Ay si la vacuna se convierte en una especie de símbolo político-religioso. Esto no sólo representaría una deriva antidemocrática intolerable, sino que además iría en contra de la propia evidencia científica. ¡Nadie está invitando a no vacunarse! Una cosa es argumentar que la vacuna es útil, pero otra muy distinta es ignorar que aún estamos en una fase de «experimentación masiva» y que el debate científico sobre muchos aspectos fundamentales del problema está completamente abierto. El Diario Oficial del Parlamento Europeo de 15 de junio afirma claramente que «debe evitarse la discriminación directa o indirecta de las personas que no están vacunadas, incluidas las que han decidido no vacunarse». Los vacunados no sólo pueden contagiar, sino que pueden enfermarse: en Inglaterra, de las 117 nuevas muertes, 50 habían recibido la doble dosis. En Israel, se estima que la vacuna cubre el 64 % de quien la ha recibido. Las propias empresas farmacéuticas han declarado oficialmente que no es posible predecir los daños a largo plazo de la vacuna, ya que no han tenido tiempo de realizar todas las pruebas de genotoxicidad y carcinogenicidad. Nature ha calculado que será de todas formas por razones fisiológicas que el 15 % de la población no se vacune. Entonces, ¿cuánto tiempo vamos a tener que mantener el pasaporte?
Todo el mundo está amenazado por prácticas discriminatorias.
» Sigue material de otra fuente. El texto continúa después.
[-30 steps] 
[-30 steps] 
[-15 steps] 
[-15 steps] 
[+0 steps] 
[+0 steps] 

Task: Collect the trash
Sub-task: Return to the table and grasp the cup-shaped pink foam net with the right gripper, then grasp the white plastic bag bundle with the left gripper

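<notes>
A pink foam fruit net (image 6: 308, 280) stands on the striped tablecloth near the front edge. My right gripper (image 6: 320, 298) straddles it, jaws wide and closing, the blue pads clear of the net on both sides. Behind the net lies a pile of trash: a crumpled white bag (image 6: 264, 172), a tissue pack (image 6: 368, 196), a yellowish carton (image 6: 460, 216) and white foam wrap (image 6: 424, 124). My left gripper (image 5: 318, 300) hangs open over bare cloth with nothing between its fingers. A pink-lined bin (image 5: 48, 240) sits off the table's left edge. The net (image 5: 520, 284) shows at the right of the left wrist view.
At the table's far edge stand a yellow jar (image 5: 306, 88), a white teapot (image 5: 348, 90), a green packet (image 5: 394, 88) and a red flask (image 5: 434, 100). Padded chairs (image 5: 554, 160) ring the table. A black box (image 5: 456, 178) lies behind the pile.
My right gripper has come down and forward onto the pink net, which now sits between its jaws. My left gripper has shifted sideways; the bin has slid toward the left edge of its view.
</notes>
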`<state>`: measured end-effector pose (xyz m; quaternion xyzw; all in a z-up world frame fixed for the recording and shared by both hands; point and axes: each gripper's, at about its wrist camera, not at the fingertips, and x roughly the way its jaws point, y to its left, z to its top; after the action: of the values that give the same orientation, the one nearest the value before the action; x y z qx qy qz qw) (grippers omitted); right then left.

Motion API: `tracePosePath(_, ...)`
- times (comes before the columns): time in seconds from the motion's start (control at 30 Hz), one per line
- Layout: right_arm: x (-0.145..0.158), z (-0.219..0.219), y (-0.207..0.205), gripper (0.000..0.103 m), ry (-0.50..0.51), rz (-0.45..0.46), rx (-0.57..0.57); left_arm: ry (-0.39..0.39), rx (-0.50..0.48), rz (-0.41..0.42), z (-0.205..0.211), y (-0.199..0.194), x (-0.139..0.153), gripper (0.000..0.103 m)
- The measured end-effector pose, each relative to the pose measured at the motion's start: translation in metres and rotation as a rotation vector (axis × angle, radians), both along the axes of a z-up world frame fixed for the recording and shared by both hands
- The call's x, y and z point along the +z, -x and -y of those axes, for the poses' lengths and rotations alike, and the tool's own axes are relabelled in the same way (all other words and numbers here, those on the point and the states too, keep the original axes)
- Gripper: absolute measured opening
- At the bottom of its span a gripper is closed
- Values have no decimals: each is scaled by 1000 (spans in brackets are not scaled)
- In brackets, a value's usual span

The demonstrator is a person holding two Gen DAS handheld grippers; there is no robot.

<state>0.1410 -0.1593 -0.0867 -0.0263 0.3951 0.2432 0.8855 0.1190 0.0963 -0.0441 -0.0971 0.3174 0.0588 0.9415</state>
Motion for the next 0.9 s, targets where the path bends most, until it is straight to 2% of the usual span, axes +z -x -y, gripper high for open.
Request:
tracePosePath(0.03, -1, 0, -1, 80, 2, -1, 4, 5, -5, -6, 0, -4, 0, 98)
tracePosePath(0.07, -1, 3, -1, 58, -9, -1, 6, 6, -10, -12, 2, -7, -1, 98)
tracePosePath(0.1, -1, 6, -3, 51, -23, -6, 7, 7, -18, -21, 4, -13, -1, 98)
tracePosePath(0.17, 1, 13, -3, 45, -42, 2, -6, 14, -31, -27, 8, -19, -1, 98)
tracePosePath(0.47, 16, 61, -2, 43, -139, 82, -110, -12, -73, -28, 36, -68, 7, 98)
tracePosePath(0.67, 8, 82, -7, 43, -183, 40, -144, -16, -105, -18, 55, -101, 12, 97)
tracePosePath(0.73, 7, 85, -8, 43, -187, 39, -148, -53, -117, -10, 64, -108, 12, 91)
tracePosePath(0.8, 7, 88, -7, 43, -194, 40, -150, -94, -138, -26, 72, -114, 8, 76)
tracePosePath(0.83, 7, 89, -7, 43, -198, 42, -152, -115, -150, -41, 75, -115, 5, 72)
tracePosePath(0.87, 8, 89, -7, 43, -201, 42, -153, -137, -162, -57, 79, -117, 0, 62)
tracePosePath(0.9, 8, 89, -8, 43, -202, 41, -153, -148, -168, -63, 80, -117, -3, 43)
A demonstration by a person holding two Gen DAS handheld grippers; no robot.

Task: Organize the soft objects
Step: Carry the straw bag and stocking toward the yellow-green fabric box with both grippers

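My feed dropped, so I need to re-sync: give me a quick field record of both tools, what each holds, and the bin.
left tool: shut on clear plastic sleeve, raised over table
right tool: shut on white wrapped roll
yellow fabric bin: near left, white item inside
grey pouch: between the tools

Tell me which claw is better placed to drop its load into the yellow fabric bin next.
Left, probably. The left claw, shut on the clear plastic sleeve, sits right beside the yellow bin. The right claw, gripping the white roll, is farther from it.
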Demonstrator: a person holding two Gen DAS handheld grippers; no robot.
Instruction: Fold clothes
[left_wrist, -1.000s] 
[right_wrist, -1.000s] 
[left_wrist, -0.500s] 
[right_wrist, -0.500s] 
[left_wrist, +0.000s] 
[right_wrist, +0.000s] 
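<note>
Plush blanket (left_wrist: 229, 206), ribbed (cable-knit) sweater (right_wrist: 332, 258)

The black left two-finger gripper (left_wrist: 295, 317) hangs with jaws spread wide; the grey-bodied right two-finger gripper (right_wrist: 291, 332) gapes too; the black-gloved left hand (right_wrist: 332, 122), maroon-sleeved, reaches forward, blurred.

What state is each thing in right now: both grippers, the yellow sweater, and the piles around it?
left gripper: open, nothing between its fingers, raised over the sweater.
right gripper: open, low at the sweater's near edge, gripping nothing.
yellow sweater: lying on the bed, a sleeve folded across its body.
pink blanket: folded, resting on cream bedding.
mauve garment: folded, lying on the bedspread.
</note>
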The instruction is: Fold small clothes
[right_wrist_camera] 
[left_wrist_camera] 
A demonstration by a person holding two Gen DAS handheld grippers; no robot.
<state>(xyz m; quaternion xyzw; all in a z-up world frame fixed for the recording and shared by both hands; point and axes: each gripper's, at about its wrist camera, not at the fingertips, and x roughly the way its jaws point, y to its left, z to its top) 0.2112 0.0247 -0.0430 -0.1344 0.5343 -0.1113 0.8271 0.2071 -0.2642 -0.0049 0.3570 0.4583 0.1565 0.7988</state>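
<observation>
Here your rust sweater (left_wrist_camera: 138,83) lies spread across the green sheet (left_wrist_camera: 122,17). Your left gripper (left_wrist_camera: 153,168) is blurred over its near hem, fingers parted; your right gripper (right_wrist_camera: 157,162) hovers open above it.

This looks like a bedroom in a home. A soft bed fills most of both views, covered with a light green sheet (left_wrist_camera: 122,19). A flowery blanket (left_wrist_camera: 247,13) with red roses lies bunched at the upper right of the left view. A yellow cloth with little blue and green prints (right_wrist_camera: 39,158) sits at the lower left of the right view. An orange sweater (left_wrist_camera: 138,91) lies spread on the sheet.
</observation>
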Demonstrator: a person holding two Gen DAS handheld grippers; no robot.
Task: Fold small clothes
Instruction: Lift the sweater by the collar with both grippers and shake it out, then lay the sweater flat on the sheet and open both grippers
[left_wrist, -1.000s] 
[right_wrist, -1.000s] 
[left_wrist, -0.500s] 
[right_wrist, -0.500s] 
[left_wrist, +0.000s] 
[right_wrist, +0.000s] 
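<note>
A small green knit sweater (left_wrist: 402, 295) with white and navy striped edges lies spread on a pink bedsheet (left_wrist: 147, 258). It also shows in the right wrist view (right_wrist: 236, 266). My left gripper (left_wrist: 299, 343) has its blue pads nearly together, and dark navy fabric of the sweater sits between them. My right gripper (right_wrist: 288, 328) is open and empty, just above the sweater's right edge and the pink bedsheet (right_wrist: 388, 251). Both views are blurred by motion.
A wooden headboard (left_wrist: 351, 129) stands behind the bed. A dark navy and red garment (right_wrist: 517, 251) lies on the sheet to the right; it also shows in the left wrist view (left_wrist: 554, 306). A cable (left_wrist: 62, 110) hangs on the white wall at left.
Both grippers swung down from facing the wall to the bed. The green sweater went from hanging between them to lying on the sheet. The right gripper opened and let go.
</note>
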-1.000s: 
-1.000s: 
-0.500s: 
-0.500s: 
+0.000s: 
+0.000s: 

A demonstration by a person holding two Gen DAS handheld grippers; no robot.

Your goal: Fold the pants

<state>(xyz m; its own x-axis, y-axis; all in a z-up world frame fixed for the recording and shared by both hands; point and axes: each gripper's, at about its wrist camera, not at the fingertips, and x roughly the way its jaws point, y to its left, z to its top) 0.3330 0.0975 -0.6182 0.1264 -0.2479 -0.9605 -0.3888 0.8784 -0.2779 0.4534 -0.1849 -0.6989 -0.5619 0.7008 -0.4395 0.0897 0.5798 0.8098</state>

Paradójicamente, los «habilitados» por el pasaporte COVID lo son más que los no vacunados (a los que la propaganda de régimen quiere hacer pasar por «enemigos de la ciencia» y tal vez partidarios de prácticas mágicas), ya que todos sus movimientos estarían controlados y nunca se podría saber cómo y por quién. La necesidad de discriminar es tan antigua como la sociedad, y seguramente ya estaba presente en la nuestra, pero convertirla en ley hoy es algo que la conciencia democrática no puede aceptar y contra lo que debe reaccionar inmediatamente.